**EXERCISE BRIEF**
Whenever the word "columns" appears in a line of the listing, copy that line.

SOURCE DATA section start

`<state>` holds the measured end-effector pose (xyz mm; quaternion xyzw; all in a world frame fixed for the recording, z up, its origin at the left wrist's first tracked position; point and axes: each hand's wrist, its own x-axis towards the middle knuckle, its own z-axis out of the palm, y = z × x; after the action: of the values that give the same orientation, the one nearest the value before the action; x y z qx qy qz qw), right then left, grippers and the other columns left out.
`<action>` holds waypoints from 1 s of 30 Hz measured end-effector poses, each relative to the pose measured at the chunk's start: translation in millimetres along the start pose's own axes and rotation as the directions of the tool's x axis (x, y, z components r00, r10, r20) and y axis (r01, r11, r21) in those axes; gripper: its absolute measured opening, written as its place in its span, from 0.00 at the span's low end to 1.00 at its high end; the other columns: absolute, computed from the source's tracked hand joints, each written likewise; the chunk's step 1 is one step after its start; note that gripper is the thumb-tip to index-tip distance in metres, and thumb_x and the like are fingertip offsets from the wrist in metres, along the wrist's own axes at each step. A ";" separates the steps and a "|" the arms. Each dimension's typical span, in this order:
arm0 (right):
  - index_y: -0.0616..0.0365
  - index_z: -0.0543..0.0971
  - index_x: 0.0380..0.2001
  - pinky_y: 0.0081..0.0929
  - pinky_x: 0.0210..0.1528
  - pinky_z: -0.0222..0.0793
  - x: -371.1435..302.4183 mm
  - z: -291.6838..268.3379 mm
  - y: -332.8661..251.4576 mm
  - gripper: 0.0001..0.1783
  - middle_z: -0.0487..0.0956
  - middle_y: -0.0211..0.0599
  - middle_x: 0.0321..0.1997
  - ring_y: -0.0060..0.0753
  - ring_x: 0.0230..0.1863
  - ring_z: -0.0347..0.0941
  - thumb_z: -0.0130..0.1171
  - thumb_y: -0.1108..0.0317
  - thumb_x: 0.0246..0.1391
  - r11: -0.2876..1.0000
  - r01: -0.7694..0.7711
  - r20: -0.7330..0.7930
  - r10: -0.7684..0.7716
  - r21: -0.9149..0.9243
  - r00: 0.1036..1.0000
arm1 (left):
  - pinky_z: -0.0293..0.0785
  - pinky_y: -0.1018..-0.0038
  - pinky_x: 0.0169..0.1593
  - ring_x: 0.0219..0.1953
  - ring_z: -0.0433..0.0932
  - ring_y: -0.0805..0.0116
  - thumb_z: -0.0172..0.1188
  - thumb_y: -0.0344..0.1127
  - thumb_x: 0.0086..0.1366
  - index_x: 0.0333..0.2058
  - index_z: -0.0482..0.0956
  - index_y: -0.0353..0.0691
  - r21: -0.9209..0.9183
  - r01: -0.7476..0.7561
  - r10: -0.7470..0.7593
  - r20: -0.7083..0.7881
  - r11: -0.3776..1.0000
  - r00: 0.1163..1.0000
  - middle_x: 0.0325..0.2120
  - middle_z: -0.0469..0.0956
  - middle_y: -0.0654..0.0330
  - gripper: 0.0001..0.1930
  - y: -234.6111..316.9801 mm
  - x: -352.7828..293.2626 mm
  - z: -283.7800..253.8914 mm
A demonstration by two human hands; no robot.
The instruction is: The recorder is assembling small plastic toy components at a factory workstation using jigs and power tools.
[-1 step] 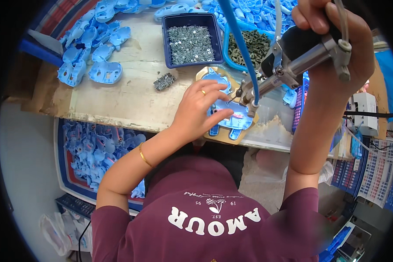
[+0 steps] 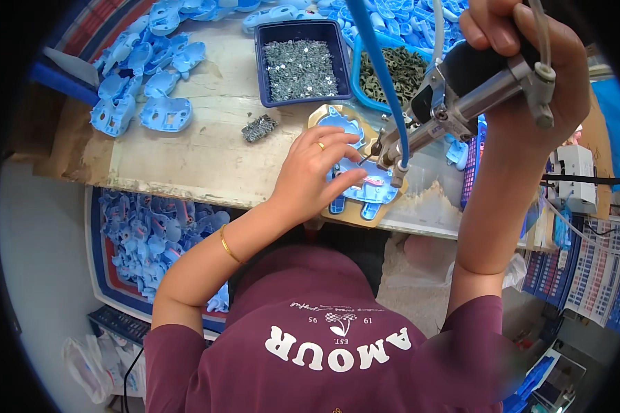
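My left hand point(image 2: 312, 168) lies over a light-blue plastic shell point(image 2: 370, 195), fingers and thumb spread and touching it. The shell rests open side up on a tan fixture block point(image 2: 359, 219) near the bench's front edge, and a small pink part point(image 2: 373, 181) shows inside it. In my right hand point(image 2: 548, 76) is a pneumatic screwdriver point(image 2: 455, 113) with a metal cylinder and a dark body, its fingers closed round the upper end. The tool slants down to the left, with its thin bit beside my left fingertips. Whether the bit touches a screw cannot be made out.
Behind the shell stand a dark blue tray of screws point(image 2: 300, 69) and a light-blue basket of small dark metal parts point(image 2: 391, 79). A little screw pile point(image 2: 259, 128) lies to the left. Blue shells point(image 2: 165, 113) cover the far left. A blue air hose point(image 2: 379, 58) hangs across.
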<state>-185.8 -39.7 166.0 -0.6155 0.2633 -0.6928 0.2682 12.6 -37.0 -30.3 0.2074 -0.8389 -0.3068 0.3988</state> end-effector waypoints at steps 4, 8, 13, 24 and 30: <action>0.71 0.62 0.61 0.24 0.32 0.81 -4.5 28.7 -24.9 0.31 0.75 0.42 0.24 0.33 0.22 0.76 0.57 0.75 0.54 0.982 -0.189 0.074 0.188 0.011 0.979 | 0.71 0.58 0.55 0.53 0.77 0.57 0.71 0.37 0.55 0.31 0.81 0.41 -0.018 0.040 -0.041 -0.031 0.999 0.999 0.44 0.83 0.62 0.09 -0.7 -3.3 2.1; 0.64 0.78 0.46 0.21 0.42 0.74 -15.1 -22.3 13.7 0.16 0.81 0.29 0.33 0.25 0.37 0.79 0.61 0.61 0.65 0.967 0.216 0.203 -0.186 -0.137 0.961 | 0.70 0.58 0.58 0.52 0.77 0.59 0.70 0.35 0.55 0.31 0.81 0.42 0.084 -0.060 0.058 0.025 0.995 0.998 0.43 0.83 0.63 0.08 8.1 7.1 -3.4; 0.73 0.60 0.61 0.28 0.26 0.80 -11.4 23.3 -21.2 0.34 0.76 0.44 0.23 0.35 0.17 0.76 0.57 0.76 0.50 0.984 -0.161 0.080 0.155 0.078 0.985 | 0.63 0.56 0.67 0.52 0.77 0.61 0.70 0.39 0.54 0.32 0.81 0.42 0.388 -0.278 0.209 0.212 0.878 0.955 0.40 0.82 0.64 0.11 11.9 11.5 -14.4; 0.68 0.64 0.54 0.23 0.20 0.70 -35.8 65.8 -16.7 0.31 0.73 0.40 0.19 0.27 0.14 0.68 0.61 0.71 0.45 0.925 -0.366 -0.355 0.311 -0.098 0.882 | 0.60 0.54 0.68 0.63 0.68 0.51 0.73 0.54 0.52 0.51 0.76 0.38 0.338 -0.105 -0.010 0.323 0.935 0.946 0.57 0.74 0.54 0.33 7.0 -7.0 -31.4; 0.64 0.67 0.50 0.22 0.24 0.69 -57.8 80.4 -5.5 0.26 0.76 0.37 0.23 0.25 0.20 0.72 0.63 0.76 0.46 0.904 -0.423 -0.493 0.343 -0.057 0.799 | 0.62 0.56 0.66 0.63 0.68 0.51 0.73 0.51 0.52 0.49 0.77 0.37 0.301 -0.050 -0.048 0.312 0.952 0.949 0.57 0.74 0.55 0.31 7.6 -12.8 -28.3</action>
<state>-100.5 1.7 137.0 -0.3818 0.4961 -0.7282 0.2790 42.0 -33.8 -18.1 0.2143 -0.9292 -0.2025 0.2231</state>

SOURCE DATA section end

**EXERCISE OUTPUT**
`<state>` holds the measured end-effector pose (xyz mm; quaternion xyzw; all in a world frame fixed for the recording, z up, its origin at the left wrist's first tracked position; point and axes: each hand's wrist, its own x-axis towards the middle knuckle, its own z-axis out of the palm, y = z × x; after the action: of the values that give the same orientation, the one nearest the value before the action; x y z qx qy qz qw), right then left, grippers and the other columns left out.
`<action>` holds waypoints from 1 s of 30 Hz measured end-effector poses, each relative to the pose measured at the chunk's start: translation in millimetres along the start pose's own axes and rotation as the directions of the tool's x axis (x, y, z components r00, r10, r20) and y axis (r01, r11, r21) in those axes; gripper: its absolute measured opening, written as its place in its span, from 0.00 at the span's low end to 1.00 at its high end; the other columns: absolute, computed from the source's tracked hand joints, each written likewise; the chunk's step 1 is one step after its start; note that gripper is the thumb-tip to index-tip distance in metres, and thumb_x and the like are fingertip offsets from the wrist in metres, along the wrist's own axes at each step. A ";" separates the steps and a "|" the arms. Each dimension's typical span, in this order:

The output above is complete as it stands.